WHAT TO WORK ON: The word to look for is "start". Report every line of the entries below that has it.

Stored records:
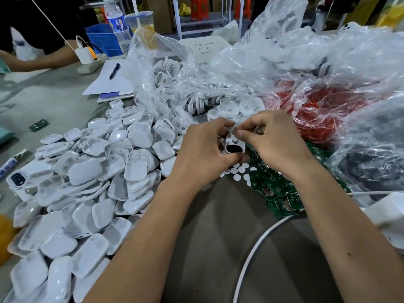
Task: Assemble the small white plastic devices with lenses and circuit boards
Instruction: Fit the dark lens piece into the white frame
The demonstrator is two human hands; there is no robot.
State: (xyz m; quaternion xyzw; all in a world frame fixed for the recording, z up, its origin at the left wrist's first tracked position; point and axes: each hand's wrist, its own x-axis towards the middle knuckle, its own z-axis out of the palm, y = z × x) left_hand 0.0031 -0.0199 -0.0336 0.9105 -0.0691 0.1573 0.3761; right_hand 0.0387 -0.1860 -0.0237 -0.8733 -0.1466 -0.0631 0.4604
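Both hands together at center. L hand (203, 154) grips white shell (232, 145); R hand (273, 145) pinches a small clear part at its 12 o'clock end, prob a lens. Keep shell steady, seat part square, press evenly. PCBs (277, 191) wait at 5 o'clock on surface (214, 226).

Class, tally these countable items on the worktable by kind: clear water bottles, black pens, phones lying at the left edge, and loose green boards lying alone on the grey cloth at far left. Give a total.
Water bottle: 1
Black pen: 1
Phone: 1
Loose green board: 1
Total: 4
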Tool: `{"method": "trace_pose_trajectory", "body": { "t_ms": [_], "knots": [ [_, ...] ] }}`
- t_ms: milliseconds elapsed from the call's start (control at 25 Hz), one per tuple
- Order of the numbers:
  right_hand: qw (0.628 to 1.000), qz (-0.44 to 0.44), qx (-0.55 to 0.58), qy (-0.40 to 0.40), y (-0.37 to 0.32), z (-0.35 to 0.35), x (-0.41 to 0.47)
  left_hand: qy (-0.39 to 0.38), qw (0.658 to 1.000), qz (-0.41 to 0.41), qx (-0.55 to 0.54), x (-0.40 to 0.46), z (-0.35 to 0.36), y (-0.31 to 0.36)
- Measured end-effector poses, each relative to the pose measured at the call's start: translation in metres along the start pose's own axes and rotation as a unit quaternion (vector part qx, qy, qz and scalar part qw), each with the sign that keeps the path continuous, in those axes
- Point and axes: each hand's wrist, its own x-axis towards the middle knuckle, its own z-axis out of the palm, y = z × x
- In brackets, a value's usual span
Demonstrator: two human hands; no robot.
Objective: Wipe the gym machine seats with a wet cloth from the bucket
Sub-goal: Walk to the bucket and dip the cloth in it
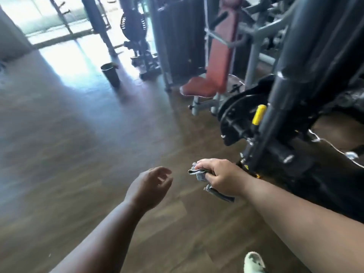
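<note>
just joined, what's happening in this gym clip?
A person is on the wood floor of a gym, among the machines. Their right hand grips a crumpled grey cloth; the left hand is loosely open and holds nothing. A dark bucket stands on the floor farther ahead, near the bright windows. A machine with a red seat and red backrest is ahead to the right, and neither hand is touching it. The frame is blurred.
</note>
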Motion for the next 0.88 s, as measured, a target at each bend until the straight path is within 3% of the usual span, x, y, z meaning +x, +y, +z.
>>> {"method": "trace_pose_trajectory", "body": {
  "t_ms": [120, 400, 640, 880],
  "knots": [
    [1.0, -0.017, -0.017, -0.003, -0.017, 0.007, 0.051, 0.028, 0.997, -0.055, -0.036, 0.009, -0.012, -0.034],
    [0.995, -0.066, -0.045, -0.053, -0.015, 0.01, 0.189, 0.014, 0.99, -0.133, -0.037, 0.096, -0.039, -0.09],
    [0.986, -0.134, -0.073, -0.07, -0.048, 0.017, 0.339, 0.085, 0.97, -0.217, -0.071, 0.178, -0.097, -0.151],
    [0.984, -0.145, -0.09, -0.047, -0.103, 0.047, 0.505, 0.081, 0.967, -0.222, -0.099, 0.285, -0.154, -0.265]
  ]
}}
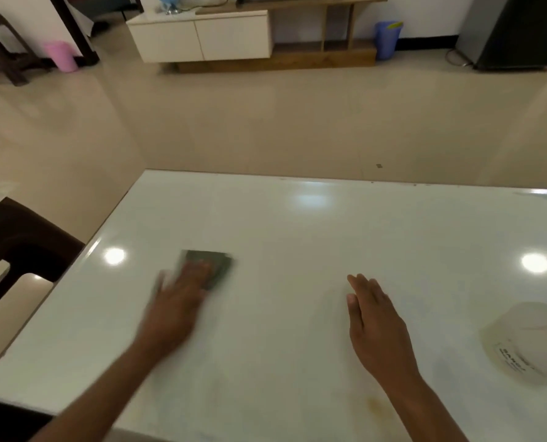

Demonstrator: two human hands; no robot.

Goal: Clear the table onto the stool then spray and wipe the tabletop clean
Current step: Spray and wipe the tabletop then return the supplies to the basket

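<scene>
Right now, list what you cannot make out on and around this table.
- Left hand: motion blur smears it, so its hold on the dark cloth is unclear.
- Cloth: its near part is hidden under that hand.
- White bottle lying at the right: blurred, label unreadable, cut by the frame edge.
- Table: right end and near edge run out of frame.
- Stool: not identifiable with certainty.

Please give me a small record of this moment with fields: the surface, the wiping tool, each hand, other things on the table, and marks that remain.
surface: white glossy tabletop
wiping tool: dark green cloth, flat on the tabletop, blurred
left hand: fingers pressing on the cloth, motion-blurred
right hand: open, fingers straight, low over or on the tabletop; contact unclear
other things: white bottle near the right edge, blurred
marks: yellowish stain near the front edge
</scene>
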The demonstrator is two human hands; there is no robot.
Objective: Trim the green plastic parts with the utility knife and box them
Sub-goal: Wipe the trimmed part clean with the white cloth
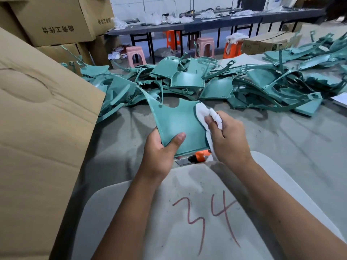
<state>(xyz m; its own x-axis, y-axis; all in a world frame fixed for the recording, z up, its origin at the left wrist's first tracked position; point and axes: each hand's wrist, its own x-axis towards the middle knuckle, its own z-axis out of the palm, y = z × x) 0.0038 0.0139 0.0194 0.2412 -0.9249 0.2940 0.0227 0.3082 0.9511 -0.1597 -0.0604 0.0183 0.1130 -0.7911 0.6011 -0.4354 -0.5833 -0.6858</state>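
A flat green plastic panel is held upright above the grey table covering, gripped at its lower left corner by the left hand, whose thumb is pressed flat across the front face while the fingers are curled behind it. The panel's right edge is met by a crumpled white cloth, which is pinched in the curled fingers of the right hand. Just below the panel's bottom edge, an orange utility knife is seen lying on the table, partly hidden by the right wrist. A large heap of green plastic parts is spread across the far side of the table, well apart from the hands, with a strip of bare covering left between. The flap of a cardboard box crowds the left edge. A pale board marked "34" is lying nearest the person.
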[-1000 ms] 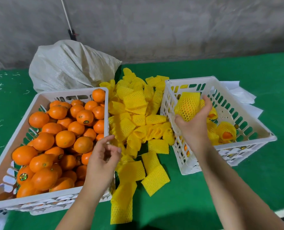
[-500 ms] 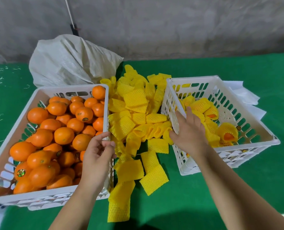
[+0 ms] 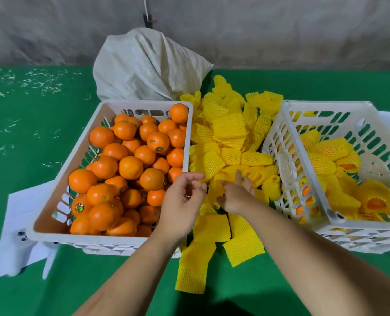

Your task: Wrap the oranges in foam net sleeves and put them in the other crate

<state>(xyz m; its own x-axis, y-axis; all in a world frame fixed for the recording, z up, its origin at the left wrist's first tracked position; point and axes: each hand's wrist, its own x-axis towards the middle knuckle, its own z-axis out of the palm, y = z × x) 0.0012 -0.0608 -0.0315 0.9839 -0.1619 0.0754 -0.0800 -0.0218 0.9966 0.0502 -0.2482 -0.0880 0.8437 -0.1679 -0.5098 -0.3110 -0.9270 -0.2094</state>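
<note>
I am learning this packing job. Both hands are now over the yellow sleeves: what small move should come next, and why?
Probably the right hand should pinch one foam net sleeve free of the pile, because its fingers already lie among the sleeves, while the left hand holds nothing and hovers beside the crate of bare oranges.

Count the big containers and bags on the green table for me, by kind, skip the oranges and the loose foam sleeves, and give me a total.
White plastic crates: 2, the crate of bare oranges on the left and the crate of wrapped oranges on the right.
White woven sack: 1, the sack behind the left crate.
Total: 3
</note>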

SOLUTION TO THIS TASK:
- t_ms: milliseconds elapsed from the call's start (control at 25 Hz), one per tuple
- Measured end-effector poses, each relative to the pose measured at the call's start: translation in metres along the start pose's own axes and rotation as a unit quaternion (vector part qx, qy, qz and scalar part qw), each with the sign that keeps the path continuous, in those axes

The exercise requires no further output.